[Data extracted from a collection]
==========

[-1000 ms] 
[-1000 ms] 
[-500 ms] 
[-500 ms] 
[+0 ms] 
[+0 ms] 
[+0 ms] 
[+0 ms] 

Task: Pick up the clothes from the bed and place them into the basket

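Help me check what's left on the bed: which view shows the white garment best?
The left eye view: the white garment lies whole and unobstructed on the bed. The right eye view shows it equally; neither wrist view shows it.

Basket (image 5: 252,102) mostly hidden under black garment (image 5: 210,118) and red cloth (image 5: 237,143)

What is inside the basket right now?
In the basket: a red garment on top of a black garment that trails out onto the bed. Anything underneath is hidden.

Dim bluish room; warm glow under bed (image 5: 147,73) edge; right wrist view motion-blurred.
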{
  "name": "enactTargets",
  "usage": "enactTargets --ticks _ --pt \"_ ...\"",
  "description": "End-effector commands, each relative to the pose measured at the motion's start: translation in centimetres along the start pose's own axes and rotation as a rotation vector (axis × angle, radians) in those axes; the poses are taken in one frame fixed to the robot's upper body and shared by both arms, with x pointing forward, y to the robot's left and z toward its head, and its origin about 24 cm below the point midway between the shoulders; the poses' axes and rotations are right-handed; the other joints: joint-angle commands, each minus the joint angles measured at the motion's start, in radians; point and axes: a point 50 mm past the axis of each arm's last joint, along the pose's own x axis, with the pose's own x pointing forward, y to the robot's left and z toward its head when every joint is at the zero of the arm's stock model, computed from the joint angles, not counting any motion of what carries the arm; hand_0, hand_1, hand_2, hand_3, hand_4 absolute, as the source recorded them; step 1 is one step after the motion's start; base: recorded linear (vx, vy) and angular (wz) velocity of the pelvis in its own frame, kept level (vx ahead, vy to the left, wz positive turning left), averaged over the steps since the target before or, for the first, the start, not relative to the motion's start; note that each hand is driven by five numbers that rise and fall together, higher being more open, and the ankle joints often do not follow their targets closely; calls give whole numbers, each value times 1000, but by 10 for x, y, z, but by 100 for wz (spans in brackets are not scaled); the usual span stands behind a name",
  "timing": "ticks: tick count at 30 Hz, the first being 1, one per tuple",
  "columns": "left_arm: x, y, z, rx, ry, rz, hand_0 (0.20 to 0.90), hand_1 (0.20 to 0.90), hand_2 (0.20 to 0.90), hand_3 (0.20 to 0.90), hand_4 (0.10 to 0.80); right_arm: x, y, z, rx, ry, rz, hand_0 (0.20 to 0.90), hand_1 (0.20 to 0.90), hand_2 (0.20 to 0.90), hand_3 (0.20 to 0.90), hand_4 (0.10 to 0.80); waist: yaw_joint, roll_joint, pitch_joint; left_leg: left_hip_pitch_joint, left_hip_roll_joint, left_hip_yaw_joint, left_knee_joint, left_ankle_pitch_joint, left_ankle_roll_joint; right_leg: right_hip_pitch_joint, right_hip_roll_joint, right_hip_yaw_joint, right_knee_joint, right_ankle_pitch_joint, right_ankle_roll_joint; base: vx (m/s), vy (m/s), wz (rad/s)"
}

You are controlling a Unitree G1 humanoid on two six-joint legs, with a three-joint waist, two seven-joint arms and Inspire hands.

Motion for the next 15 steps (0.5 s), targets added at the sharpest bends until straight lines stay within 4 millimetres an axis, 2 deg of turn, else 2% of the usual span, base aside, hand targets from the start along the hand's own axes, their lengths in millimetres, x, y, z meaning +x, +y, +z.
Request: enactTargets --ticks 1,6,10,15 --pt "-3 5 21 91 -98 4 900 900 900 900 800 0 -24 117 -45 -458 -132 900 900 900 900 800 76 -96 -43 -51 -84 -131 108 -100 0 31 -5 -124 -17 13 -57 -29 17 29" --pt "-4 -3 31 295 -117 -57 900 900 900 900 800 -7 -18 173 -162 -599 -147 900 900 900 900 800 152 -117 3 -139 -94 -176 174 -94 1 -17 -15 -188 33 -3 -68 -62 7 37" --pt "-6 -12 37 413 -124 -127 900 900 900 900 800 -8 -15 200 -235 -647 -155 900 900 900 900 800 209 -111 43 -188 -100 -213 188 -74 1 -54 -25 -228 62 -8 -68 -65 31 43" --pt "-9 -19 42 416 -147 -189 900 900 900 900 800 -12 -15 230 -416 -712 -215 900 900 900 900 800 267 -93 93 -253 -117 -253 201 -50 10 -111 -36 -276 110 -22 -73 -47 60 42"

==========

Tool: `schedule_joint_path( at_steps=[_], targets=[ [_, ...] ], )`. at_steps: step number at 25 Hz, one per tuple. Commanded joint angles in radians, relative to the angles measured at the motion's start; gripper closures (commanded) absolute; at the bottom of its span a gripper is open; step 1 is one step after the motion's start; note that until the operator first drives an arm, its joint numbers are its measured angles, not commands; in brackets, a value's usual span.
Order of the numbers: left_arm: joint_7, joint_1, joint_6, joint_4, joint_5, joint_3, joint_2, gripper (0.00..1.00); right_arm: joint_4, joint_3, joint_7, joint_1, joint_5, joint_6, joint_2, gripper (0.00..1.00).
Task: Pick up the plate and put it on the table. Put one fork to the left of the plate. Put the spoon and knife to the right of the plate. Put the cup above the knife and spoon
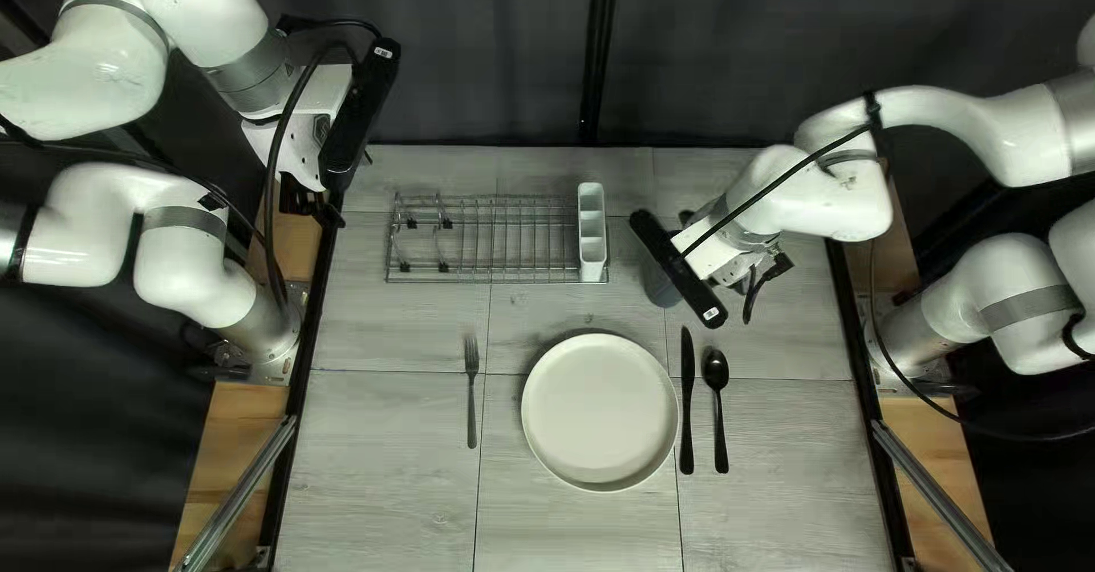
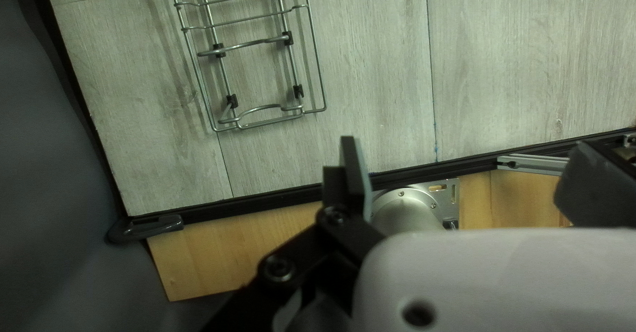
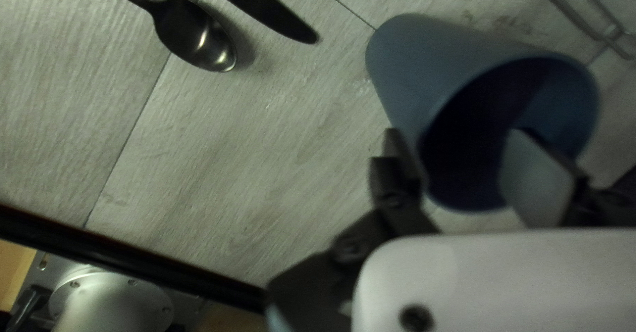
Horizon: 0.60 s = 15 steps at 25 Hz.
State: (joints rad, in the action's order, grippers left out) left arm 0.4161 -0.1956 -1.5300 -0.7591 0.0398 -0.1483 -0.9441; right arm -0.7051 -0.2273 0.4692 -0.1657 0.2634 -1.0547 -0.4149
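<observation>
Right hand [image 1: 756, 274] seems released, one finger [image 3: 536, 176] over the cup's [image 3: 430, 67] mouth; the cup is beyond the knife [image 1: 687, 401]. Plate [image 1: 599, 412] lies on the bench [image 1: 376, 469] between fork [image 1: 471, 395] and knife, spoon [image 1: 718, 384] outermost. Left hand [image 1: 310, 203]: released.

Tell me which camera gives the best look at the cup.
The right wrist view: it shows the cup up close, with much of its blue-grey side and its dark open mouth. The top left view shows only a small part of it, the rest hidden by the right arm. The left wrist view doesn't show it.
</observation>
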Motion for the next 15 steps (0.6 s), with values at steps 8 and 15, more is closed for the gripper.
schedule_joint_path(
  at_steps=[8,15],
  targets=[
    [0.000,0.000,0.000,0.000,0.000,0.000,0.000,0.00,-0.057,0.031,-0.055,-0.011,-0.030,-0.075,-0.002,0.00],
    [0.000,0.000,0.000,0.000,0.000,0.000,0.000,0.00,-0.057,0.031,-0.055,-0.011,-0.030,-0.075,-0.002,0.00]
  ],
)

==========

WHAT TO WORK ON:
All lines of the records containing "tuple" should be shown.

EXERCISE RESPONSE:
  "timing": "ticks: tick count at 30 Hz, the first being 1, one per tuple",
Tool: `schedule_joint_path( at_steps=[_], targets=[ [_, ...] ], )`. at_steps: step number at 25 Hz, one per tuple. Commanded joint angles in radians, relative to the angles measured at the motion's start; gripper closures (commanded) absolute; at the bottom of its span a gripper is open; step 1 is one step after the motion's start; note that until the operator first drives an arm, its joint numbers are its measured angles, not commands; in brackets, a value's usual span.

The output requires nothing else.